Token Endpoint
app/api/token/route.ts
import Cartesia from "@cartesia/cartesia-js";
const client = new Cartesia({ apiKey: process.env.CARTESIA_API_KEY });
export async function POST() {
const { token } = await client.accessToken.create({
grants: { tts: true },
expires_in: 300,
});
return Response.json({ token });
}
Batch and HTTP Streaming
app/page.tsx
"use client";
import { useRef, useState } from "react";
import Cartesia from "@cartesia/cartesia-js";
const SAMPLE_RATE = 44100;
const BYTES_PER_SAMPLE = 4; // f32le
async function getToken(): Promise<string> {
const res = await fetch("/api/token", { method: "POST" });
const { token } = await res.json();
return token;
}
// =============================================================================
// Batch: waits for the full response, then plays via <audio> element
// =============================================================================
function BatchCartesiaTTSExample() {
const audioRef = useRef<HTMLAudioElement>(null);
const [loading, setLoading] = useState(false);
async function speak() {
setLoading(true);
try {
const client = new Cartesia({ token: await getToken() });
const response = await client.tts.generate({
model_id: "sonic-3",
transcript: "Hello!

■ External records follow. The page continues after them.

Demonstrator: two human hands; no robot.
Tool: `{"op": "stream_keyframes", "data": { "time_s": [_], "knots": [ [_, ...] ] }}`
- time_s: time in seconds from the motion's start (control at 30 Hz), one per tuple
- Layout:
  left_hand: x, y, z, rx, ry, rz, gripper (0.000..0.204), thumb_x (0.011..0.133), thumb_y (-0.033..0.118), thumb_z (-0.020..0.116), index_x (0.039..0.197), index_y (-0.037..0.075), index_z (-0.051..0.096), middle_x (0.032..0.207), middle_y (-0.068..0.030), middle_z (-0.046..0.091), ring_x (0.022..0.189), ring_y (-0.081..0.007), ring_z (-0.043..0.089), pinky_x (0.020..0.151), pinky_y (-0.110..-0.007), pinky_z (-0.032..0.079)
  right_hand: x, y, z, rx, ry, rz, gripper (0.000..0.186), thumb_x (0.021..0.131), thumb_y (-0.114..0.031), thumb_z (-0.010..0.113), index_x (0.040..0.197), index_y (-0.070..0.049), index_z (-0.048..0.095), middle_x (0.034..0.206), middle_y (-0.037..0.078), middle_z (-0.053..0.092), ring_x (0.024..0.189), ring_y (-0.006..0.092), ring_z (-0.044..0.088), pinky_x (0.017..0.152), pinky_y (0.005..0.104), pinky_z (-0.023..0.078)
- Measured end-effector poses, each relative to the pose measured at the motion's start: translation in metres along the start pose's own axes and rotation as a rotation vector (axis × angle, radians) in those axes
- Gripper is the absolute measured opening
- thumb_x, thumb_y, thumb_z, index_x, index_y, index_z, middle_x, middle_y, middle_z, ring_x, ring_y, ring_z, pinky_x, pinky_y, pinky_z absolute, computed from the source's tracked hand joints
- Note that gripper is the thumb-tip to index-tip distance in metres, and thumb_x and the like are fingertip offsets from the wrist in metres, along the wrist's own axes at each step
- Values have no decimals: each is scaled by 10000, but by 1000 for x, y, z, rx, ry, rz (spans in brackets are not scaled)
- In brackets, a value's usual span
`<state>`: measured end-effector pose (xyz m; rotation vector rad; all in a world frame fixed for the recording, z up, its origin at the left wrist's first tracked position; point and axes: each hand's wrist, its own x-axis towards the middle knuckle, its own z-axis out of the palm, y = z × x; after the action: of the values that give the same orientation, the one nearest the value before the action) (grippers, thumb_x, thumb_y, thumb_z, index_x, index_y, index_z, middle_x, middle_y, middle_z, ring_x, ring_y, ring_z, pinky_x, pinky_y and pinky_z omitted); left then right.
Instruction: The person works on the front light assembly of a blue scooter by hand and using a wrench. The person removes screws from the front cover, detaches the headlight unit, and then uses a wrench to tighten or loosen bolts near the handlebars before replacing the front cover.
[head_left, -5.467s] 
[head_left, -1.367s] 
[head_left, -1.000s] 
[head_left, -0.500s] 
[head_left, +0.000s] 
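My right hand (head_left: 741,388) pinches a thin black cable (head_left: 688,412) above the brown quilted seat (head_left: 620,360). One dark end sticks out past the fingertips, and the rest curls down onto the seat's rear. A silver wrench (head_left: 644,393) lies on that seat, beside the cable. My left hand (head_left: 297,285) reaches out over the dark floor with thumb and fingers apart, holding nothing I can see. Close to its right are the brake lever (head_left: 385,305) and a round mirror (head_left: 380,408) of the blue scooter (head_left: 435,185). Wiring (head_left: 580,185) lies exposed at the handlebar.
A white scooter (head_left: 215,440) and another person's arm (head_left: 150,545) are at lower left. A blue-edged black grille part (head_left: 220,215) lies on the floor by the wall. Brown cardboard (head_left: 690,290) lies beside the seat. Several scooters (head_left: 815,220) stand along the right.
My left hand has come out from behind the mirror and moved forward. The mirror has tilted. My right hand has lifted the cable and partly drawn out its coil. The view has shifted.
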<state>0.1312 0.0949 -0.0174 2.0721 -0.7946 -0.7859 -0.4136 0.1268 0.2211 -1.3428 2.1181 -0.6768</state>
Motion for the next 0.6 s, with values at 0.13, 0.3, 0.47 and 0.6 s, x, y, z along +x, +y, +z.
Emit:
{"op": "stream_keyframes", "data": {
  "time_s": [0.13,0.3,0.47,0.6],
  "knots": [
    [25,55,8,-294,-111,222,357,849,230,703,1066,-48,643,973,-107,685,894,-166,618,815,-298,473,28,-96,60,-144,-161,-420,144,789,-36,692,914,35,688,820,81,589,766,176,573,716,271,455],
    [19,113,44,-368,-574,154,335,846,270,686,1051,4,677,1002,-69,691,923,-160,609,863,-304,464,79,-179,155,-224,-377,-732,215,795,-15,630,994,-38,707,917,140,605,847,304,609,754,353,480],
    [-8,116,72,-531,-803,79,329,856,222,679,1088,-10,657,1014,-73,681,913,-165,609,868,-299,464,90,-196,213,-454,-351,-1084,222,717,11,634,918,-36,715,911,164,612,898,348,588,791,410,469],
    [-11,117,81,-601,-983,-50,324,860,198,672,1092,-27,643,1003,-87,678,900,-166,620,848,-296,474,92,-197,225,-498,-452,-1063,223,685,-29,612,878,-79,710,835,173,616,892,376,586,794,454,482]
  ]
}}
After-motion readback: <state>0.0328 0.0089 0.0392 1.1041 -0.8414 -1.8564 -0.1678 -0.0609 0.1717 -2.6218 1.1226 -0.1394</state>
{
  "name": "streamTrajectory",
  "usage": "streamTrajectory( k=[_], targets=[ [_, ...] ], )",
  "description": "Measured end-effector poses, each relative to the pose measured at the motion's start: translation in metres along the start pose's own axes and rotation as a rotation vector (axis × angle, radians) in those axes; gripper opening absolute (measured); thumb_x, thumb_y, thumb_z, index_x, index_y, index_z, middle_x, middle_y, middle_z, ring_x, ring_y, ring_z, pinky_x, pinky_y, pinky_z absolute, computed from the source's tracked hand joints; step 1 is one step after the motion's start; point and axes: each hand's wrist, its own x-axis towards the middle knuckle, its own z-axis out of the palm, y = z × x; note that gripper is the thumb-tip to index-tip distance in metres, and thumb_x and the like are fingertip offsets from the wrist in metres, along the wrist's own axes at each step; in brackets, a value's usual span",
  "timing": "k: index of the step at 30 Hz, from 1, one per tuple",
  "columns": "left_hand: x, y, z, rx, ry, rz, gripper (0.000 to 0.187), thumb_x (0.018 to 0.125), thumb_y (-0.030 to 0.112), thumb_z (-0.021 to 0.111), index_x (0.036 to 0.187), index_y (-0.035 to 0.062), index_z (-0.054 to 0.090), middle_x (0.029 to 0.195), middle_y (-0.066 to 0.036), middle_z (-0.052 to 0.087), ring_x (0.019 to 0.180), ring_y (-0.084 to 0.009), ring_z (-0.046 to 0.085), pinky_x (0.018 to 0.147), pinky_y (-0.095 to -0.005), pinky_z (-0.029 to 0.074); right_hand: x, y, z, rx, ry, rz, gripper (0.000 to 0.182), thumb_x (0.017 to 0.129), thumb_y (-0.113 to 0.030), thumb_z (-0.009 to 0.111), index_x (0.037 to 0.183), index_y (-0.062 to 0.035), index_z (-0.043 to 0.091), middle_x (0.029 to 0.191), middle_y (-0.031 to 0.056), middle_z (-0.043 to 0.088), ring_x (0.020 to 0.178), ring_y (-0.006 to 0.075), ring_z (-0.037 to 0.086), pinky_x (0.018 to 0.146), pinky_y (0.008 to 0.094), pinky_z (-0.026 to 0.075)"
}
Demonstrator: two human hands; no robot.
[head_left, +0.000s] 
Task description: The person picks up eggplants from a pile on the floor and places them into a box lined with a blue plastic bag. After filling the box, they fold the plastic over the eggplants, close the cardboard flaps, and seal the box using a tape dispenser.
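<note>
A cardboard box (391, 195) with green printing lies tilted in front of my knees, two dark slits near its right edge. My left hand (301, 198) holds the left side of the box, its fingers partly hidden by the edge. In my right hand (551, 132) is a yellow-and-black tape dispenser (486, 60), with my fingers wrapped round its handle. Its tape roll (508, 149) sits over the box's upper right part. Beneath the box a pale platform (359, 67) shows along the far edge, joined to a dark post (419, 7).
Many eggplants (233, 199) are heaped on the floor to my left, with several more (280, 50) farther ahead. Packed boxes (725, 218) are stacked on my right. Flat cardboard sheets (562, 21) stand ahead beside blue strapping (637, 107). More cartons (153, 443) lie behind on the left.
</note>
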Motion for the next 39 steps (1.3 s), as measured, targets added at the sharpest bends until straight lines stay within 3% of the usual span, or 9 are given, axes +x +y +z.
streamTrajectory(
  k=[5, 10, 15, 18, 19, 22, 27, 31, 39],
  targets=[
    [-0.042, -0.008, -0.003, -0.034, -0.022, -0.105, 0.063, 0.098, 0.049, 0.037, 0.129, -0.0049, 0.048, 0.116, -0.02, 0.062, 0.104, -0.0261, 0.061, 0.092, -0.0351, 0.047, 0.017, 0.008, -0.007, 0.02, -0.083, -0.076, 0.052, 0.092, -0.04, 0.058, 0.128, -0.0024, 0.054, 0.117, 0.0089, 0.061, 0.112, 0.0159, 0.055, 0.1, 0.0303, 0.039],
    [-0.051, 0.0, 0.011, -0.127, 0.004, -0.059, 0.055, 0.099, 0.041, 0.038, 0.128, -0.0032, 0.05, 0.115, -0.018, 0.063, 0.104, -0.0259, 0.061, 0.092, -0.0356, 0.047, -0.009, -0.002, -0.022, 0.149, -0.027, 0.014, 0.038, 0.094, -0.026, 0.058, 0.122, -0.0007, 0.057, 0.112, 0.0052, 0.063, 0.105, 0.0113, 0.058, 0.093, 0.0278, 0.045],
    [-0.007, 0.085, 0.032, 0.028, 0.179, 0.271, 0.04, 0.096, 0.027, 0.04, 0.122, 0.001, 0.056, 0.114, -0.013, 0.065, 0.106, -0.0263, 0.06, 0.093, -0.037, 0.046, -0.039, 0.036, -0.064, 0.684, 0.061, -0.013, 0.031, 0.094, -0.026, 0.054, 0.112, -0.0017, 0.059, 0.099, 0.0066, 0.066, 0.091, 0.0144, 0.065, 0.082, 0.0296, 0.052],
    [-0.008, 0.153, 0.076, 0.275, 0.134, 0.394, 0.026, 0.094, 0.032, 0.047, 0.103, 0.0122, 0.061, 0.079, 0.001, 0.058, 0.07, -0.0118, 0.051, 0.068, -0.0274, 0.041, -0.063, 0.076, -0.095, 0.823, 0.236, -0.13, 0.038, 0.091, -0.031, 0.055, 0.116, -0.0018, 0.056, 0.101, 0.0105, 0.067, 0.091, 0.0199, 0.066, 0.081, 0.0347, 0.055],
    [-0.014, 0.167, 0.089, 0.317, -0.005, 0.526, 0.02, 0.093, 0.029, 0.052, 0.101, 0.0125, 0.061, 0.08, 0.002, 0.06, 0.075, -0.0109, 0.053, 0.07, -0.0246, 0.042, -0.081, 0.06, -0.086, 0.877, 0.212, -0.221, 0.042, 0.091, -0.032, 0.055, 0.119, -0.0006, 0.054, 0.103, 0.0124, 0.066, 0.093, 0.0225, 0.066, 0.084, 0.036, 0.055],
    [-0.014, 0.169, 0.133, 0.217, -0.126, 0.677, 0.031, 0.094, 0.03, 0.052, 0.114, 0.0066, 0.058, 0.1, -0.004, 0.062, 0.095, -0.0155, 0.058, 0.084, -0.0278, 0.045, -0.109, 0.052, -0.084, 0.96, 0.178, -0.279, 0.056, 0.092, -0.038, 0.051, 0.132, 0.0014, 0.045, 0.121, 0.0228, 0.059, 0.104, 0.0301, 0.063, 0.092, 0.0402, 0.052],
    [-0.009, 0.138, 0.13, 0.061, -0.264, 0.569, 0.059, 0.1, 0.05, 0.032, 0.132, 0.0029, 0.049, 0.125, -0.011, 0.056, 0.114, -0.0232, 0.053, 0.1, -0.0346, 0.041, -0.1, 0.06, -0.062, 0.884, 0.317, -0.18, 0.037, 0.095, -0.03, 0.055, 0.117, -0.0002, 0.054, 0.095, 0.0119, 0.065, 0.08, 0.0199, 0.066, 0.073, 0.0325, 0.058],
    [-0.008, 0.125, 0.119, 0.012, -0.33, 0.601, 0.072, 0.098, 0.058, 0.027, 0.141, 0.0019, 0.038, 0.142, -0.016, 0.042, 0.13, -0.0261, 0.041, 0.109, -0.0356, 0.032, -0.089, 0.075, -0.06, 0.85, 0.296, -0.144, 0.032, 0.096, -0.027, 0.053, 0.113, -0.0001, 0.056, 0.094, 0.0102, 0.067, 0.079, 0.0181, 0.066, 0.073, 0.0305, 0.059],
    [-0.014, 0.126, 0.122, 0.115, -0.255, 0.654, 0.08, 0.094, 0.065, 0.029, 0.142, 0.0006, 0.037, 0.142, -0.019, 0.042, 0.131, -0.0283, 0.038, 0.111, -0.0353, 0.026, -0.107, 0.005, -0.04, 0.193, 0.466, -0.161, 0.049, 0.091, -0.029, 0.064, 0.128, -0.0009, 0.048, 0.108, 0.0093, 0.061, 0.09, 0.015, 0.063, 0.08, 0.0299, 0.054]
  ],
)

This audio was generated in one batch and then played.",
voice: { mode: "id", id: "6ccbfb76-1fc6-48f7-b71d-91ac6298247b" },
output_format: { container: "wav", encoding: "pcm_s16le", sample_rate: SAMPLE_RATE },
});
const blob = await response.blob();
const url = URL.createObjectURL(blob);
const audio = audioRef.current!;
audio.src = url;
audio.onended = () => URL.revokeObjectURL(url);
await audio.play();
} finally {
setLoading(false);
}
}
return (
<section>
<h2>Batch</h2>
<p>Waits for the full audio, then plays via an audio element.</p>
<button onClick={speak} disabled={loading}>
{loading ? "Generating..." : "Speak"}
</button>
<audio ref={audioRef} controls style={{ display: "block", marginTop: "0.5rem" }} />
</section>
);
}
// =============================================================================
// Streaming: plays audio chunks as they arrive via Web Audio API
// =============================================================================
function StreamingCartesiaTTSExample() {
const [loading, setLoading] = useState(false);
async function speak() {
setLoading(true);
try {
const client = new Cartesia({ token: await getToken() });
const response = await client.tts.generate({
model_id: "sonic-3",
transcript:
"Hello! This audio is being streamed and played as chunks arrive.",
voice: { mode: "id", id: "6ccbfb76-1fc6-48f7-b71d-91ac6298247b" },
output_format: { container: "raw", encoding: "pcm_f32le", sample_rate: SAMPLE_RATE },
});
// Stream the response and play each chunk as it arrives.
// We buffer incoming bytes so we only decode complete f32 samples —
// getReader() can split chunks at arbitrary byte boundaries.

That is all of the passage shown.